- EXERCISE REQUIREMENTS -
Give again, unaltered, the lines of the listing below that run from the line having "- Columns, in" through the line having "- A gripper".

- GIVEN INFORMATION -
^^^^
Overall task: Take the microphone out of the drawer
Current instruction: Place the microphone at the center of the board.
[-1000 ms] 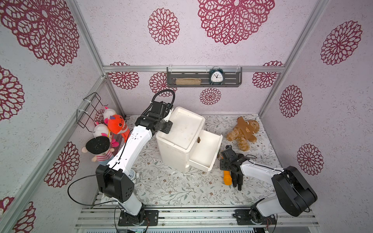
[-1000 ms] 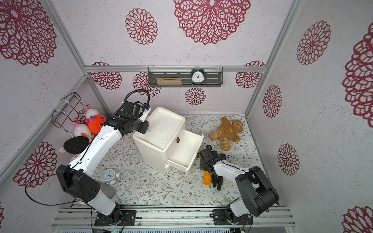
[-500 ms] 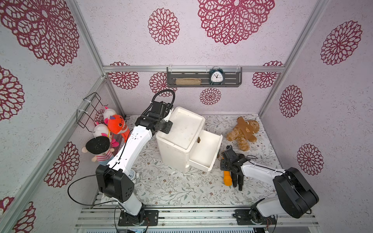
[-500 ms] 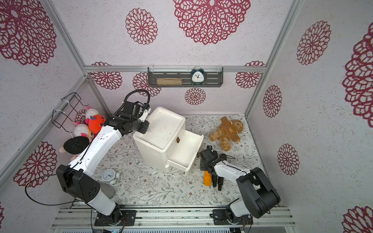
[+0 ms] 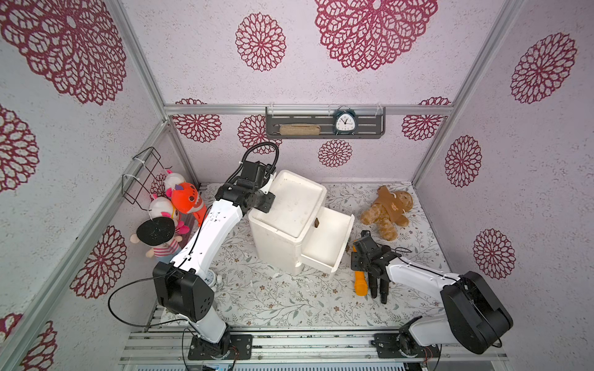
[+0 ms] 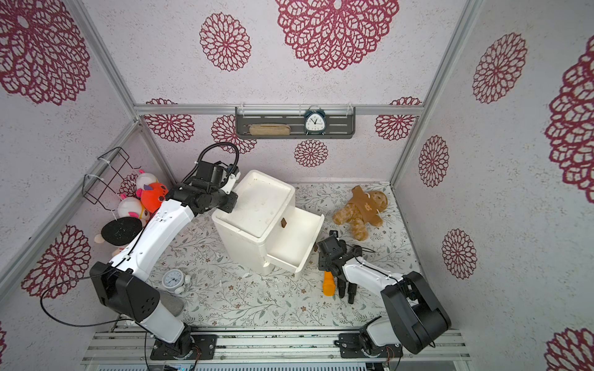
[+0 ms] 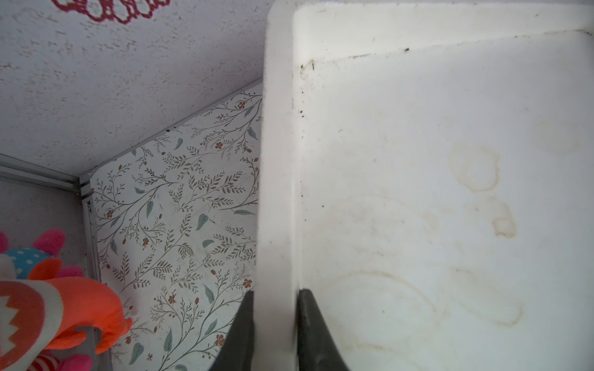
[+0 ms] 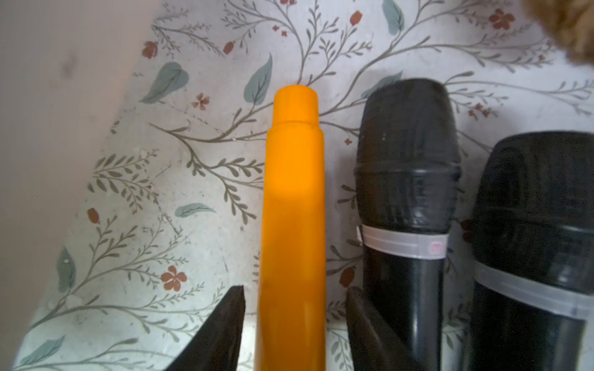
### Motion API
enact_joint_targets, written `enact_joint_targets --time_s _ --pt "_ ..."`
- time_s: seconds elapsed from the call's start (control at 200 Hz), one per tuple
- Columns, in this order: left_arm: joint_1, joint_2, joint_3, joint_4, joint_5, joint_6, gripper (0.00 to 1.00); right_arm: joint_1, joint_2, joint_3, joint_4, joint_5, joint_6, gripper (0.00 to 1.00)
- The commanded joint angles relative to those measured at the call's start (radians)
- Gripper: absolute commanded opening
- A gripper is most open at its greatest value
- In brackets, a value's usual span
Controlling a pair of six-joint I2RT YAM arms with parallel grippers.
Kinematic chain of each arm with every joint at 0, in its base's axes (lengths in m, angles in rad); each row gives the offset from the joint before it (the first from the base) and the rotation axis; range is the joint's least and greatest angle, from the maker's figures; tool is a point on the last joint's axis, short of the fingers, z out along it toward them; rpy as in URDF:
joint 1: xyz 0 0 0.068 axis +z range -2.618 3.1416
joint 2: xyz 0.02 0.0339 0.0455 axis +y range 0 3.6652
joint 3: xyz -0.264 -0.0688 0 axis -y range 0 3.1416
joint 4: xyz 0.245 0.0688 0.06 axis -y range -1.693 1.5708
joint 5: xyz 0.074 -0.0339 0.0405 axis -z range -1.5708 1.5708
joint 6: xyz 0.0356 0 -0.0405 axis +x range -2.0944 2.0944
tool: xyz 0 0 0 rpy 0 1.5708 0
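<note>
We count two arms: the left arm (image 5: 209, 234) reaches over to the one white cabinet (image 5: 289, 205), and the right arm (image 5: 418, 276) sits low over the floral mat (image 5: 273, 298). The cabinet's single drawer (image 5: 328, 239) stands pulled out, its floor bare. One shelf (image 5: 369, 127) hangs on the back wall and one wire basket (image 5: 141, 175) on the side wall. One gingerbread bear (image 5: 387, 208) lies alone on the mat near the drawer. A heap of plush toys (image 5: 186, 199) fills the left corner — four, as far as we can tell where they overlap. There are two clocks: a dark clock (image 5: 344, 122) on the shelf beside one tan pouch (image 5: 299, 129), and a pale clock (image 6: 173, 280) on the mat by the left arm's base. Three microphones lie side by side on the mat, outside the drawer and near its front corner: one orange microphone (image 8: 294, 192) and two black microphones (image 8: 406, 160) (image 8: 533, 208).

The left gripper (image 7: 275, 298) is clenched on the cabinet's top rim, one jaw on each face. The right gripper (image 8: 294, 289) is released — the orange microphone's body runs between its jaws, touching neither, with mat showing on both sides. The nearer black microphone lies just outside one jaw.
</note>
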Motion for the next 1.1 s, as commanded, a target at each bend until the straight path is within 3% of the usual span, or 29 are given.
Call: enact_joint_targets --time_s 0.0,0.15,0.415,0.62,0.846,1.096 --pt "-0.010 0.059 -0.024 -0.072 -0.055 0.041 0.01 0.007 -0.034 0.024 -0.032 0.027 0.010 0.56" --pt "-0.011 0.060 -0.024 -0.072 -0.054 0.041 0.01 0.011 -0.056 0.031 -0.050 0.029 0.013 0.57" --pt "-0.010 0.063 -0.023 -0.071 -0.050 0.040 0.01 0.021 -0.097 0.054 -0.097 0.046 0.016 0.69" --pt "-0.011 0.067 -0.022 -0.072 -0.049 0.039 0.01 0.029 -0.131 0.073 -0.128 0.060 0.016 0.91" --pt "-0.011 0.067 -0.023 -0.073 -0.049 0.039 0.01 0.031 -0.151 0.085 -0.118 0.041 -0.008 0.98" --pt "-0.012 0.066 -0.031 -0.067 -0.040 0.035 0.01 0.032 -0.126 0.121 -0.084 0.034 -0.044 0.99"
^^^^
- RESPONSE AREA -
- Columns, in this order: left_arm: joint_1, joint_2, joint_3, joint_4, joint_5, joint_6, gripper (0.00 to 1.00); right_arm: joint_1, joint_2, joint_3, joint_4, joint_5, joint_6, gripper (0.00 to 1.00)
- The commanded joint angles relative to those measured at the call's start (radians)
- Gripper: absolute commanded opening
- A gripper is most open at its greatest value

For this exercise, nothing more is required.